Think tank facilitator David Beurle, CEO of the international consulting firm Future iQ, said at the beginning of Friday’s session that the region “is spiraling toward obscurity if you don’t do anything different than what you are doing. There’s a lot at stake with what happens now.”
Based on work done by more than 100 participants during Thursday’s session, Beurle presented a plausible scenario for what the region that includes the towns of Greenville, Monson and Rockwood could look like in 2030, with the goal to have a more diversified economy and a greater number of permanent and semi-permanent residents in 13 years.
The future scenario features a 20-25 percent increase in the population, with 1,000 more residents — many aged 25-44 — as well as more diversity in schools, the workforce and community. All of this is based on attracting 400,000 yearly day and overnight visitors, up from 200,000 currently.
Beurle said other components of the vision would be to maintain the natural and cultural characteristics of the region, have Moosehead Lake become “America’s Crown Jewel” as part of an ongoing branding initiative, and protect the unique environment of the area.
“Ultimately we need to provide you with a plan you can measure,” said Jim Haguewood of Future iQ. The consulting firm is being paid with grant money.
“What we are promoting to you is an asset-based approach to your economy,” he said. “There is a certain lifestyle that’s based upon experiences.
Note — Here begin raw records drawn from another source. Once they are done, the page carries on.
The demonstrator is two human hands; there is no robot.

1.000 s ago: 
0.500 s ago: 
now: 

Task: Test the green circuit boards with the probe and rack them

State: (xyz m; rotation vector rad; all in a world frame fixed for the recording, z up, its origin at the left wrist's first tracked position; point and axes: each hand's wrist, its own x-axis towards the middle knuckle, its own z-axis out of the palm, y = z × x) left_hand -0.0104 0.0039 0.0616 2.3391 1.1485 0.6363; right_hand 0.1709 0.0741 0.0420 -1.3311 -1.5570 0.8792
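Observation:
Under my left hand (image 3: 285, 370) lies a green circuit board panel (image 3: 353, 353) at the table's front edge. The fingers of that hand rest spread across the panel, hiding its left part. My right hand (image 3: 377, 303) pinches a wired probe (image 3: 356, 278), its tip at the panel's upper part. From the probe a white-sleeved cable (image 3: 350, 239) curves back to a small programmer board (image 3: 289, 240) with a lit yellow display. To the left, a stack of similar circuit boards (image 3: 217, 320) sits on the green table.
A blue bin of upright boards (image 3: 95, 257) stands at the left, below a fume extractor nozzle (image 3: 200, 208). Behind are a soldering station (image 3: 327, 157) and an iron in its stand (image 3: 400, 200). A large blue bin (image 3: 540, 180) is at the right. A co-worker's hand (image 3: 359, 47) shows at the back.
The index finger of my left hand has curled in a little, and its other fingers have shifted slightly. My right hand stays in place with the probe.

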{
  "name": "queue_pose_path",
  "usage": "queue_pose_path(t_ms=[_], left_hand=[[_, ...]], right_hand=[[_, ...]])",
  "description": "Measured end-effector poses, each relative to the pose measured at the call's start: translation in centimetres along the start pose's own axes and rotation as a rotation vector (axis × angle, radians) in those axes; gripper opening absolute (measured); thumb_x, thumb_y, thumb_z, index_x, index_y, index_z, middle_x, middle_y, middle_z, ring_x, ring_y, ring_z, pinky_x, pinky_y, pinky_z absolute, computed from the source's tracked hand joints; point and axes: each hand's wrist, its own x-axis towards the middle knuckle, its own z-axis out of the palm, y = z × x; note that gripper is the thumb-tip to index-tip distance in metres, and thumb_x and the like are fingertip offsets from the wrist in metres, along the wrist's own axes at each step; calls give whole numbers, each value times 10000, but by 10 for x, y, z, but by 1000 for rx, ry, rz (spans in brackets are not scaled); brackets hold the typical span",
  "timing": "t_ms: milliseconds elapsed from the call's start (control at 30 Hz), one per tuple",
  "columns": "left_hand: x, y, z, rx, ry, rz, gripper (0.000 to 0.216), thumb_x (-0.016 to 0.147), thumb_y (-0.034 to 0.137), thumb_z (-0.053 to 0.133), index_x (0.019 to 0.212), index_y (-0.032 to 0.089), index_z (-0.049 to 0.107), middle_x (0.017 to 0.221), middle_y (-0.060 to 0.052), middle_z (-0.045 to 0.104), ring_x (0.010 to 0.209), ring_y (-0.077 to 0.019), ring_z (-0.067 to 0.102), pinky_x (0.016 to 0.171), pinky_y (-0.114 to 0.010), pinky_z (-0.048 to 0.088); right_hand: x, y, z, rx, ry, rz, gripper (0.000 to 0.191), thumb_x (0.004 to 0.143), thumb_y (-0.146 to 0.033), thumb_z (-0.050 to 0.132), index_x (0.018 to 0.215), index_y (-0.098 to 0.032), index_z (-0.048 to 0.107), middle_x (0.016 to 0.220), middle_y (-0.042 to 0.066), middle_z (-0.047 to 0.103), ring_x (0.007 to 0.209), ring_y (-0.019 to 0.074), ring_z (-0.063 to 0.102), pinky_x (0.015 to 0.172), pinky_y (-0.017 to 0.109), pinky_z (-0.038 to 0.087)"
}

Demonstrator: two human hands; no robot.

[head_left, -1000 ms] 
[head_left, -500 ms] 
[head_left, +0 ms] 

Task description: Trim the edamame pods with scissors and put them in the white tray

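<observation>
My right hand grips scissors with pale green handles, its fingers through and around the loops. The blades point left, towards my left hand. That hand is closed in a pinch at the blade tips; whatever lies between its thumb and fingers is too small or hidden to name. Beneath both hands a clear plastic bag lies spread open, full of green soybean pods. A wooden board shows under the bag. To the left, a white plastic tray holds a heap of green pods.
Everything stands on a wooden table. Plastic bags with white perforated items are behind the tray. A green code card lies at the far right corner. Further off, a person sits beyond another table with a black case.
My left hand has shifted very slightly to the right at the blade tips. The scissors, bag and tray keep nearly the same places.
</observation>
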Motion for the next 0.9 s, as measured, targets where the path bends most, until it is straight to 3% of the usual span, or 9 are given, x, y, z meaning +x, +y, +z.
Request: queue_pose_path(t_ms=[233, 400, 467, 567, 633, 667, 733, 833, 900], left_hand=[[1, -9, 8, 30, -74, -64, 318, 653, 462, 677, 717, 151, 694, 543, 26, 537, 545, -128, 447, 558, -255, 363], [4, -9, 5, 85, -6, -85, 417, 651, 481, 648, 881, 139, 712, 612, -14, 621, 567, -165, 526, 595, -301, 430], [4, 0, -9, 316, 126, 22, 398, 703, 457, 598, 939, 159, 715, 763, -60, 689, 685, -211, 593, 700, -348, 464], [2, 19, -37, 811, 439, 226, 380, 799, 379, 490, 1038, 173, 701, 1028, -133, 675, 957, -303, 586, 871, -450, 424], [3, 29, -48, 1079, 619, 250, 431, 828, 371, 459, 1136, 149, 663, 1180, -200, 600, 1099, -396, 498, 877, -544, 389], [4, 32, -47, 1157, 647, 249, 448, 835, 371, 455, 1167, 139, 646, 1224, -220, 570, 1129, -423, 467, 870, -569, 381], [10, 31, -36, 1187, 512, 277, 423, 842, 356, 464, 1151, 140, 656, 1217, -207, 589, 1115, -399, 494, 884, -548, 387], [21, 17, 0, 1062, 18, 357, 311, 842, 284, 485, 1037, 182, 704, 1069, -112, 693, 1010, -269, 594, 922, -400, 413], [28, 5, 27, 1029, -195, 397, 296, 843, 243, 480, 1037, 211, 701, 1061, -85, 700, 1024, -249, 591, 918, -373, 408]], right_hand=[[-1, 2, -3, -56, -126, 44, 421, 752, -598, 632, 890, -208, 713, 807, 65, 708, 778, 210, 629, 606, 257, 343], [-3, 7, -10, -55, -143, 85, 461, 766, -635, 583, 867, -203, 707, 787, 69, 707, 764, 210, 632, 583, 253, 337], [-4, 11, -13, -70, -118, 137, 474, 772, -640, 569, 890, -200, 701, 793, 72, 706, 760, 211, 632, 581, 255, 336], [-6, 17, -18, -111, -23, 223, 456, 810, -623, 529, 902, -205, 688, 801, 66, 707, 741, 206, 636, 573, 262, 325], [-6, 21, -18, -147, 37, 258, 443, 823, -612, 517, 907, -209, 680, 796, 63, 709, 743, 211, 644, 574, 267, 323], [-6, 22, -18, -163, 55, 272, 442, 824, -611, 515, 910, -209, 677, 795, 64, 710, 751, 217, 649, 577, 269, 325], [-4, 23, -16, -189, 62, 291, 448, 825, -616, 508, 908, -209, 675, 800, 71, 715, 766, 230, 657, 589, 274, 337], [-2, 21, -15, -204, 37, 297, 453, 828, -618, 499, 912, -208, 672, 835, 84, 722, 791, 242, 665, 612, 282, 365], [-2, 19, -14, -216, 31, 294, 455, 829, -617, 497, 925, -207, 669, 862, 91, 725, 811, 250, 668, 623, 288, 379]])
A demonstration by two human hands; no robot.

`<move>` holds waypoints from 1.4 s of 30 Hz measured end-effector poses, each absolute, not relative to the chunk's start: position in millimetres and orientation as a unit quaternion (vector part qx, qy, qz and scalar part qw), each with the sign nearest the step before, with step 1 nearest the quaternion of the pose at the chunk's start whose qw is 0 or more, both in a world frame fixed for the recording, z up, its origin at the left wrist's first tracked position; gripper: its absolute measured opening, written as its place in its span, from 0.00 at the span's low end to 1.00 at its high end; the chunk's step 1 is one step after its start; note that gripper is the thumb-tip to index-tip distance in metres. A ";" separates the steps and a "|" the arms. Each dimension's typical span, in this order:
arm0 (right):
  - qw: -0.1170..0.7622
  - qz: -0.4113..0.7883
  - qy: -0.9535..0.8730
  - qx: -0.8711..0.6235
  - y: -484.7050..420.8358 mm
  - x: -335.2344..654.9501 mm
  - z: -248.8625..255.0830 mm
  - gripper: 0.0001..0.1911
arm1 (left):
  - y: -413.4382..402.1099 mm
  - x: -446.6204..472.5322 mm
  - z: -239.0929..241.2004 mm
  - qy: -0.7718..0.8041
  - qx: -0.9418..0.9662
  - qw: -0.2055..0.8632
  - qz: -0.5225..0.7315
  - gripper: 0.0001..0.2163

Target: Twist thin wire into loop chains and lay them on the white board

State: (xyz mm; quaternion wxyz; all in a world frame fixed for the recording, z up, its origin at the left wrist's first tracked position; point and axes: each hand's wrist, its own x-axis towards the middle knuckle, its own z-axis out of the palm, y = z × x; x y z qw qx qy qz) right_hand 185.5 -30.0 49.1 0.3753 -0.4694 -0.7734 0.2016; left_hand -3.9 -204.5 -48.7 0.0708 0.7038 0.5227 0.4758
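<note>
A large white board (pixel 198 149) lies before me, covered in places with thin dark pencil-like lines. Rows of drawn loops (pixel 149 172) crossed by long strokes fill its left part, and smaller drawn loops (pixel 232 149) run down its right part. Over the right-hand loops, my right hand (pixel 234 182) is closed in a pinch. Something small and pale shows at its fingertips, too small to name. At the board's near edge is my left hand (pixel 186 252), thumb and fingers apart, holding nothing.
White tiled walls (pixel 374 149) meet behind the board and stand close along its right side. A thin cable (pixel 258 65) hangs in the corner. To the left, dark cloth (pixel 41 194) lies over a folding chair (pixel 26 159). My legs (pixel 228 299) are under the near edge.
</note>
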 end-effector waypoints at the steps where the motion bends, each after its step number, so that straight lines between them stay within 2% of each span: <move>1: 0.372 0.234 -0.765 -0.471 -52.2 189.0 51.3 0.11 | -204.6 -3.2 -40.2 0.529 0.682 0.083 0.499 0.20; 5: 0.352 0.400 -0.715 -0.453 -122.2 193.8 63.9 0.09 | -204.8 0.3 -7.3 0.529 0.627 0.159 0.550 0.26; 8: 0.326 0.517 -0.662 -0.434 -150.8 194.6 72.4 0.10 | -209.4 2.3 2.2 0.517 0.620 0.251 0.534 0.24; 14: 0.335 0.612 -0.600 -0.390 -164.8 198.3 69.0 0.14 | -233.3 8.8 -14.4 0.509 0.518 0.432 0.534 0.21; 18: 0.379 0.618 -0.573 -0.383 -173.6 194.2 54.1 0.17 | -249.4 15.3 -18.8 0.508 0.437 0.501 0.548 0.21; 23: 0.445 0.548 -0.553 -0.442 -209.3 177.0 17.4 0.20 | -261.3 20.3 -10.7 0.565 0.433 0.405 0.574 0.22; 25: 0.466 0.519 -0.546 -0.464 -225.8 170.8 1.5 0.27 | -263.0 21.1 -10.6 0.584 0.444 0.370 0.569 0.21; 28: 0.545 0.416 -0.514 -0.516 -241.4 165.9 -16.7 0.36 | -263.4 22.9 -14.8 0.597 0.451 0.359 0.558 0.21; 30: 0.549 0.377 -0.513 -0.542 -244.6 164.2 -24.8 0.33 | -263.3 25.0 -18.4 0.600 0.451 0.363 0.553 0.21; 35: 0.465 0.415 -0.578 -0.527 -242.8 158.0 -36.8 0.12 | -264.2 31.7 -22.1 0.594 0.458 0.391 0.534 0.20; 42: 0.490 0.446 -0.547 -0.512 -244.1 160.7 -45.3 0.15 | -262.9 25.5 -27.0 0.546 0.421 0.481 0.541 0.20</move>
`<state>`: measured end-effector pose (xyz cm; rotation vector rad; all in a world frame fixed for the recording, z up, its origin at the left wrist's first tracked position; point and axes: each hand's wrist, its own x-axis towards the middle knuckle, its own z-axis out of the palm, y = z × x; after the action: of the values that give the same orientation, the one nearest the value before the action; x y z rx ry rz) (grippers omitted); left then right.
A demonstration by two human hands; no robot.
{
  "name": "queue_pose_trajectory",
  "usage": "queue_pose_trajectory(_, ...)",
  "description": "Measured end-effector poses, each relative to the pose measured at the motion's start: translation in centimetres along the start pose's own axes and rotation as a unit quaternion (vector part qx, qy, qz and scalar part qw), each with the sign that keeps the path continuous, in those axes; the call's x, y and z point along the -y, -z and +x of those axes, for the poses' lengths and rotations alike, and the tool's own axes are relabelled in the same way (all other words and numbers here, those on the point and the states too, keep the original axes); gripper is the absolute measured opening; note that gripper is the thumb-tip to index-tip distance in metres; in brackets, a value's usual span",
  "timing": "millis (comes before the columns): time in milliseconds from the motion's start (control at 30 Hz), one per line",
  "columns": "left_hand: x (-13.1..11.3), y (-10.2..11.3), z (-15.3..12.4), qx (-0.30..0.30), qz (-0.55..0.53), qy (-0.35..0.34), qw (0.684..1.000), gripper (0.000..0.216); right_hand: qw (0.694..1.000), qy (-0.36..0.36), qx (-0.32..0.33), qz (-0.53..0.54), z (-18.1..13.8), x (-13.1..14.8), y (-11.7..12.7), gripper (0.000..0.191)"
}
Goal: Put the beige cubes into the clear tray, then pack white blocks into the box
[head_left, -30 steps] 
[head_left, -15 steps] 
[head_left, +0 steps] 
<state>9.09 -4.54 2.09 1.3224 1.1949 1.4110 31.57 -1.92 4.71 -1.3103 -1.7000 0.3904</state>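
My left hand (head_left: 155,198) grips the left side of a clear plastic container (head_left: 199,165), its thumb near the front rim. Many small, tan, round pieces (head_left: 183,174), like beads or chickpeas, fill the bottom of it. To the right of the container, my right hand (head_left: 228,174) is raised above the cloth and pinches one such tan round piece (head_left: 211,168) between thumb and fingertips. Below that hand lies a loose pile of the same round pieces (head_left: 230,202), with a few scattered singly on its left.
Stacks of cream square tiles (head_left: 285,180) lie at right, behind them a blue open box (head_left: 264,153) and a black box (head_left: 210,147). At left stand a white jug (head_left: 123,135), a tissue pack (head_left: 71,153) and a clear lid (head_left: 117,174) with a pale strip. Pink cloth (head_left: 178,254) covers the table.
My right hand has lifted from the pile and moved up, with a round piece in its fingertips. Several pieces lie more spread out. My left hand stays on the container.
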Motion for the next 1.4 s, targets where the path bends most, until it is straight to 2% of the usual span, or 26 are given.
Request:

We want to identify specifically what makes us unique.”
Haguewood asked the approximately 75 Friday attendees — 80 percent of whom indicated they live within 25 miles of the lake — for some of the top assets across the seasons, such as being the first eco-tourism location based on Henry David Thoreau’s travels in the early 19th century, hospitality, foliage, September’s International Seaplane Fly-In and more.
“How can these assets be leveraged to meet our preferred future?” he asked. “The big idea is we have a diversified product by season — that’s big idea No. 1.”
Once think tank attendees identified various needs on different maps of the region, Beurle said, “Today is clearly not the end of everything,” as data from the think tank will be compiled and distributed and a regional master plan is being readied for release next month.
Haguewood mentioned surveys being conducted by the Piscataquis County Economic Development Council concerning expansion of broadband internet access to the area, which he said ties into the preferred future. “Where do we see gaps, what do we currently have and what needs to be done?” he asked.
Key goals outlined by stakeholders include a fully operational Squaw Mountain Ski Resort and improvements to housing and infrastructure.
“Think about what would be the cascade of activity to get to where you want to be in 2030,” Beurle said. “It’s going to be very important to know where to start and how fast to move.”
He asked those present to serve as ambassadors of the preferred future concept with fellow residents. He also said that the cost of the initiative was not really discussed over the day and a half.
“We know that’s a real issue and it will be part of the conversation going forward,” he said.